“All parts of the business performed well and contributed to the strong financial results and that, I believe, makes Alinta well placed to report a solid result for the 2004 calendar year,” said Alinta chairman, Tony Howarth.
“The acquisition of Duke Energy Corporation’s Australian energy assets is complete and the integration is on track. There have been no negative surprises for us, and in fact we are already starting to see the potential unfold. We remain confident in the gas throughput forecasts included in the Rights Issue Prospectus in March.”
Alinta said its retail gas business had earnings before interest, tax, depreciation and amortisation (EBITDA) of $20.5 million. This was a lower result than in the first half of 2003 but was a 56.5% improvement over the first six months in 2002.
“Our result has been particularly strong in the retail sales area, where increased industrial demand and a continued strong West Australian housing market drove demand for gas. Our construction and maintenance subsidiary, National Power Services, also performed solidly.”
Gas sales volume rose 3.9% in the first half of 2004 to 31.7 petajoules (PJ) and total revenue rose 24.2% to $177.3 million.
In the energy distribution division AlintaGas Networks reported EBITDA of $38.2 million, a 5.8% increase over the previous corresponding period. Gas transmissions reported an EBITDA of $13.2 million on revenue of $18 million.

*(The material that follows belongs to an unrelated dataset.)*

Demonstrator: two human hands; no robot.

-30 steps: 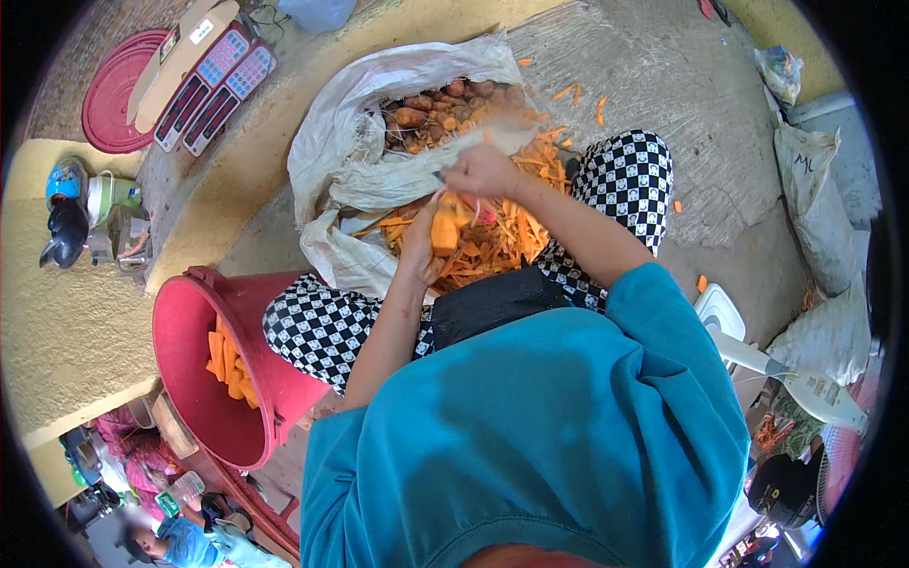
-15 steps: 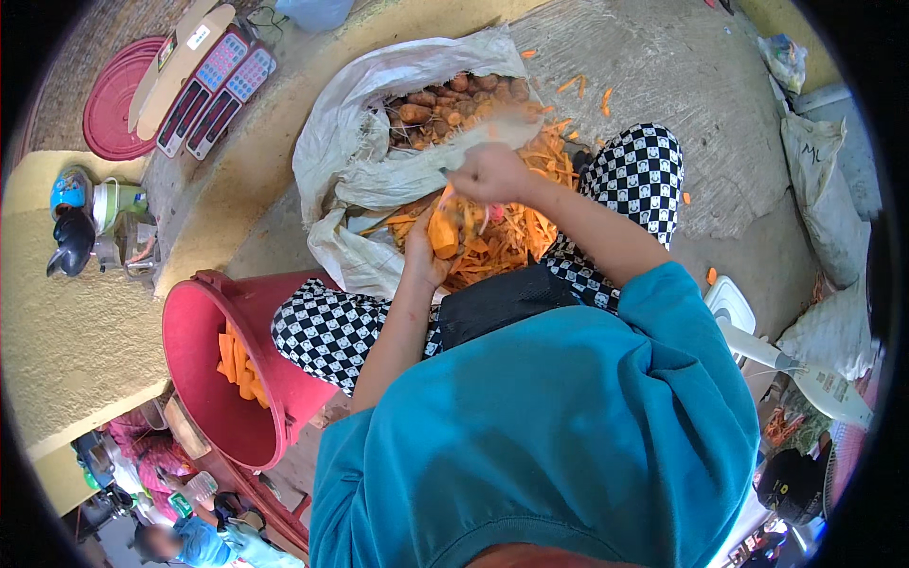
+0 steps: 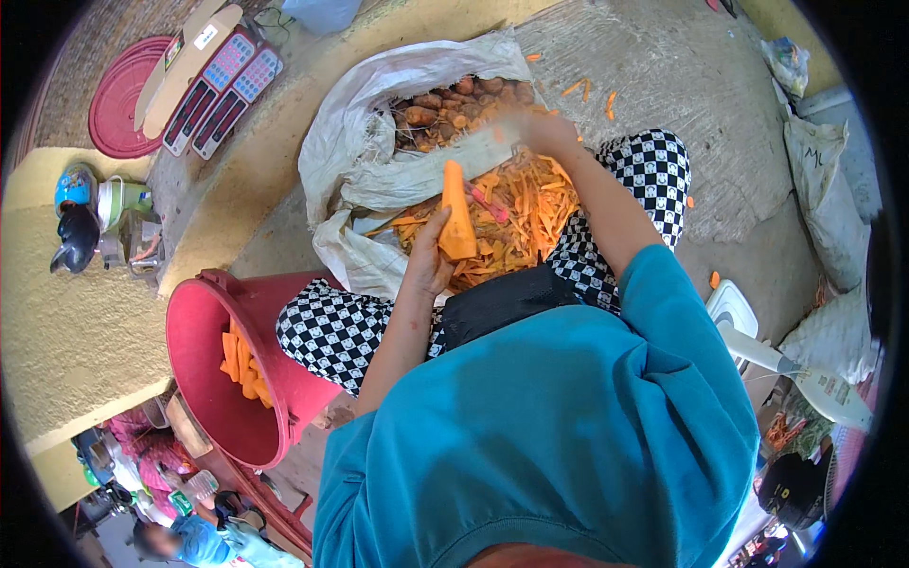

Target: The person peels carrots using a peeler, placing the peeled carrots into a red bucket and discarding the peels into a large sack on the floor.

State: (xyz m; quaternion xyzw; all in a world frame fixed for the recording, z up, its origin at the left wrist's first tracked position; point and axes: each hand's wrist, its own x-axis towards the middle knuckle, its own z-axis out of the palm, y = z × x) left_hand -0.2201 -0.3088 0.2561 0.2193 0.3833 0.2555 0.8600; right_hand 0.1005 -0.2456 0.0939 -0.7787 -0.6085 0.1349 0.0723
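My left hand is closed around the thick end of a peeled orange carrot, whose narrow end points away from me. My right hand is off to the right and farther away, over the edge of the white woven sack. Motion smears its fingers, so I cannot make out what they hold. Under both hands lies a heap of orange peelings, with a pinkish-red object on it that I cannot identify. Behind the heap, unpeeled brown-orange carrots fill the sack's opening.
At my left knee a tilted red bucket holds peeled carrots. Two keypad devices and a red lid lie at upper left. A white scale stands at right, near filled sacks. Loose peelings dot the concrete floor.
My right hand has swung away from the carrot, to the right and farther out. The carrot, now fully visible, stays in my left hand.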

The company said earnings from all pipeline assets met or exceeded budget, with the Eastern Gas Pipeline in particular benefiting from the Moomba Gas Plant fire earlier in the year that led to reduced gas availability on the Moomba to Sydney Pipeline.
“We are particularly pleased with the performance of the gas transmission assets on the east coast of Australia with all pipelines performing at or above expectations,” said Howarth.
The Uecomm sale to Optus for $155 million, will be recorded in the second half of the year.